Work instructions →
Report every line of the data that includes "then".
—————
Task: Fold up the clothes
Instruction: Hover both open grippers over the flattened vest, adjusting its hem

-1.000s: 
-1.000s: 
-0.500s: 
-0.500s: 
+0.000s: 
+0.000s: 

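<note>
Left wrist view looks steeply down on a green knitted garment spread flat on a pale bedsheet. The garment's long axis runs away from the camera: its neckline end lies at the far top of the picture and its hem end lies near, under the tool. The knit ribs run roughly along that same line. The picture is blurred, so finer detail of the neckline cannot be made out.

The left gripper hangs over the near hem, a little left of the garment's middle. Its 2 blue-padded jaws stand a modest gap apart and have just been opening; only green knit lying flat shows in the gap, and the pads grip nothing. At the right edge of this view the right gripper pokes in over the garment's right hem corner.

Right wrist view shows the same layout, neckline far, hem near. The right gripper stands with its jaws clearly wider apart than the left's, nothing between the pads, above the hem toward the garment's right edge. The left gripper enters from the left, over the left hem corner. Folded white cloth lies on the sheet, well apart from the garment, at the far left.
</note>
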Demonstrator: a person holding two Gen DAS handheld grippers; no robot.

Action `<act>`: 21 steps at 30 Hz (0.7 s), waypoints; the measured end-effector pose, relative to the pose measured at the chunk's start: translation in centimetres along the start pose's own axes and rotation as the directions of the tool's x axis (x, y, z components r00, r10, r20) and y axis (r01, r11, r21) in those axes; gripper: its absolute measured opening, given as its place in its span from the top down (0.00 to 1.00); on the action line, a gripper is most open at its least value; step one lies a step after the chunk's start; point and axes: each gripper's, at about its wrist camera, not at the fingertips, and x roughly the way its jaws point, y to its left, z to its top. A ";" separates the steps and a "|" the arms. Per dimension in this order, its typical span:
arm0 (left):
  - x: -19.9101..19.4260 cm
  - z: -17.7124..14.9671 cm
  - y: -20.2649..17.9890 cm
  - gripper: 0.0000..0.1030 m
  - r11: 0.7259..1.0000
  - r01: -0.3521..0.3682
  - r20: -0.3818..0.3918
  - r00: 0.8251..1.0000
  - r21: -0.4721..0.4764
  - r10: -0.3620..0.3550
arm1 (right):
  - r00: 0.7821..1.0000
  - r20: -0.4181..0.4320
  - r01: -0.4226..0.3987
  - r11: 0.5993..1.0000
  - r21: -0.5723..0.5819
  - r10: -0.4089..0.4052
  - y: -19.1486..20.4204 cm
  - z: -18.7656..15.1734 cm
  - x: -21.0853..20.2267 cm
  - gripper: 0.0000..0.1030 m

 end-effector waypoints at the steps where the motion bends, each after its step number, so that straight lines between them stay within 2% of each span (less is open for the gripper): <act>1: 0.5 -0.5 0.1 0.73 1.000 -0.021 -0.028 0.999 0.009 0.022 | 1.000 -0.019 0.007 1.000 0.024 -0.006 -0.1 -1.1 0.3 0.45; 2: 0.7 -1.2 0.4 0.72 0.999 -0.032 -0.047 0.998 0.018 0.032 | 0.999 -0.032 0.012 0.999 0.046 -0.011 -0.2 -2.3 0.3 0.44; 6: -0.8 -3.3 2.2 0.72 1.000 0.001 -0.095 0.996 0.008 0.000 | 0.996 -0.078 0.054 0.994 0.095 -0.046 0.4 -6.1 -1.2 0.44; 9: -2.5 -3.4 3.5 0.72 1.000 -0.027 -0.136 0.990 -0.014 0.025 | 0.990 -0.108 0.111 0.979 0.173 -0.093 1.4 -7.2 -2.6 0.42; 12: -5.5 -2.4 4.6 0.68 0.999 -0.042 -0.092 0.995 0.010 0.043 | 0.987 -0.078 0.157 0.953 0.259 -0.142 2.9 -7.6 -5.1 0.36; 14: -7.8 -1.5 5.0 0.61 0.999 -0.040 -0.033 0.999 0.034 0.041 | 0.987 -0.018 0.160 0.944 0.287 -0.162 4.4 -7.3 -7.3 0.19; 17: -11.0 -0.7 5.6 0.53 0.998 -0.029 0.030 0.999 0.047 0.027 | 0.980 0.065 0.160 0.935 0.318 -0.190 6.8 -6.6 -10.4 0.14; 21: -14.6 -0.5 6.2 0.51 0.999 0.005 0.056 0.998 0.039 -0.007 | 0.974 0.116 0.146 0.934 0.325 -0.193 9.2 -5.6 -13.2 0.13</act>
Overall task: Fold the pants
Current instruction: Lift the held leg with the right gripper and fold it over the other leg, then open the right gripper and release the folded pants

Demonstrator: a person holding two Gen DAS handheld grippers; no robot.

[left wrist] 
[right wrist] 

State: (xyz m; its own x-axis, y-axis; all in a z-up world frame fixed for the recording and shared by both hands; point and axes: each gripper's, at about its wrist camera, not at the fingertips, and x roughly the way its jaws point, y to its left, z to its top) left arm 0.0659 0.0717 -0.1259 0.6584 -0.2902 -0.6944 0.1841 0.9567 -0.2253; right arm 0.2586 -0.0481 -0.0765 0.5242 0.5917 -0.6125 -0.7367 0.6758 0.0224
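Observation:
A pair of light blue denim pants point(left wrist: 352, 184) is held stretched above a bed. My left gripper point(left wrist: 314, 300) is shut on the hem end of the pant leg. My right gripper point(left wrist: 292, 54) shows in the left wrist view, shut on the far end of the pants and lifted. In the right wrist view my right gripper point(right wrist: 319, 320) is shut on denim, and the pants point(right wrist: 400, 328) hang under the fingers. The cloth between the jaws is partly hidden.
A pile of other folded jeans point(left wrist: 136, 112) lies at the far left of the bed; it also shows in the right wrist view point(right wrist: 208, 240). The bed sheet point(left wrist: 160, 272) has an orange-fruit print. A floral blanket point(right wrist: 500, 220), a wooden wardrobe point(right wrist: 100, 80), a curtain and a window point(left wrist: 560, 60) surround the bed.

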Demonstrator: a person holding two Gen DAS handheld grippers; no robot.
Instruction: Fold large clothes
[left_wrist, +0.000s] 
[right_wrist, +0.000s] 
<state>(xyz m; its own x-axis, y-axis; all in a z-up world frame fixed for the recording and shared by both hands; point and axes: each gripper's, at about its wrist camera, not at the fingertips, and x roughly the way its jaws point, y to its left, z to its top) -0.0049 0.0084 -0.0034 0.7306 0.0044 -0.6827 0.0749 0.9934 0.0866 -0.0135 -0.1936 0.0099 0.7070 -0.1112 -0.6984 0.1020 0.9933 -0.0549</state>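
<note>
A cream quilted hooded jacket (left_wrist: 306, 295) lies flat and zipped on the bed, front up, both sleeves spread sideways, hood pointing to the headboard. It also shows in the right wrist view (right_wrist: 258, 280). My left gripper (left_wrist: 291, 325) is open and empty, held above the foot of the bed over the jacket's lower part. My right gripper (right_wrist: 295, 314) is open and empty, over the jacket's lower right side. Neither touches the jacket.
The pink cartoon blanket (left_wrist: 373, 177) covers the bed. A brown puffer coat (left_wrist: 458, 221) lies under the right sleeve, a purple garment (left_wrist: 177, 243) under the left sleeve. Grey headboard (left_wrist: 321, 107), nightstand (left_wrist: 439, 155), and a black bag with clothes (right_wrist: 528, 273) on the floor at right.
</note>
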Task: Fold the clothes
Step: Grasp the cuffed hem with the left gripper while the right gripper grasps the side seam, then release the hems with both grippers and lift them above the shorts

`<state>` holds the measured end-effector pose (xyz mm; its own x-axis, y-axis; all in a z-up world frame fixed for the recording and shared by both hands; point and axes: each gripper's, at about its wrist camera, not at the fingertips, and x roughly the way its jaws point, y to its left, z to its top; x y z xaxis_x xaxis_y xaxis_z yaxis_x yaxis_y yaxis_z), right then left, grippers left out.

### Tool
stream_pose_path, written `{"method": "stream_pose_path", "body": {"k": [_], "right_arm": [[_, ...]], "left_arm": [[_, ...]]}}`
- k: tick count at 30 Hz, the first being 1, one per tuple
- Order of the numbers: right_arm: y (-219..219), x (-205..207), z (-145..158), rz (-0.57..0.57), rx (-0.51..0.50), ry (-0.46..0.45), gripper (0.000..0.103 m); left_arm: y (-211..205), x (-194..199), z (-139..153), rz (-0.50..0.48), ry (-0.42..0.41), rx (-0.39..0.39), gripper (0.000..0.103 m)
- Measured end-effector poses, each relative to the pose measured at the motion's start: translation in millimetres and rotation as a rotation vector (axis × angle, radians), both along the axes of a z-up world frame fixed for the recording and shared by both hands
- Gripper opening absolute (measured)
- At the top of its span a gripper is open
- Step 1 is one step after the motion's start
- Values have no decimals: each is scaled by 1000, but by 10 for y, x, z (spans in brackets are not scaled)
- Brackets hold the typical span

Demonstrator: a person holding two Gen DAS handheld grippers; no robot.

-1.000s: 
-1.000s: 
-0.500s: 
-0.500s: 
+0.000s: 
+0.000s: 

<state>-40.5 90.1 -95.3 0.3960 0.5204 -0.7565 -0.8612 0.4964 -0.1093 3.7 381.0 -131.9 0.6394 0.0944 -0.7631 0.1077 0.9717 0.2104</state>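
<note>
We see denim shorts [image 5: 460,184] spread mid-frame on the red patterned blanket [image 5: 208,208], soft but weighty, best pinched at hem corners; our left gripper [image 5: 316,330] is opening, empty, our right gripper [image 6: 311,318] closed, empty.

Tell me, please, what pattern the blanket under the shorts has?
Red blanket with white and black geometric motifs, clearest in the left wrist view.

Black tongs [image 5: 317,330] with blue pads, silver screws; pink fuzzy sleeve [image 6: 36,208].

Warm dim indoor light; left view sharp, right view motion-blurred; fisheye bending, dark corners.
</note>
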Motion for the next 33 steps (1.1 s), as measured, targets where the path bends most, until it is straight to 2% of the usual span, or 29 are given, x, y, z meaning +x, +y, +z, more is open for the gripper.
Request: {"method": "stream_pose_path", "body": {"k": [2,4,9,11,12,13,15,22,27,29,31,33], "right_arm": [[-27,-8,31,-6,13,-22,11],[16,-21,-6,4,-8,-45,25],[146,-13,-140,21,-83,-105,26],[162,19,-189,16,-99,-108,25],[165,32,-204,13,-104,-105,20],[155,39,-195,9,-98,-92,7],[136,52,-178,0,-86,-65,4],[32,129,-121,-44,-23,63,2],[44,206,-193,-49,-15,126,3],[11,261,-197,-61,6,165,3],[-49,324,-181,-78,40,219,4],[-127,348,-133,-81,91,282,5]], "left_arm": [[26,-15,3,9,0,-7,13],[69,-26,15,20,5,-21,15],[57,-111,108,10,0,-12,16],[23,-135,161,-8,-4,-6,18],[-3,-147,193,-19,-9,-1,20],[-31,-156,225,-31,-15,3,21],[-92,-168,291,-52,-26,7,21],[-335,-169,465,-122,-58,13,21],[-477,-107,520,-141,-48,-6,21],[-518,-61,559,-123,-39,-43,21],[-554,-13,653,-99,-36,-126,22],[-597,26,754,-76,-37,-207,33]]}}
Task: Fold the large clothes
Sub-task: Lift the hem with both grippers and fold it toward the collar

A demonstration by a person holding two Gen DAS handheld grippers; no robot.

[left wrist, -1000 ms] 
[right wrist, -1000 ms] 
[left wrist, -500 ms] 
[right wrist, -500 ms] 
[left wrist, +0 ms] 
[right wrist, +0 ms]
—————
Result of this exercise →
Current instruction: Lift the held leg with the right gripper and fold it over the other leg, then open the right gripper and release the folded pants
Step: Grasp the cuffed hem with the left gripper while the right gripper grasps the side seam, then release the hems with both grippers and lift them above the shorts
`<state>` holds the measured end-effector pose (xyz mm; its own x-axis, y-axis; all in a z-up world frame fixed for the recording and shared by both hands; point and axes: each gripper's, at about its wrist camera, not at the fingertips, and x roughly the way its jaws point, y to its left, z to its top; x y z xaxis_x xaxis_y xaxis_z yaxis_x yaxis_y yaxis_z), right then left, grippers left out.

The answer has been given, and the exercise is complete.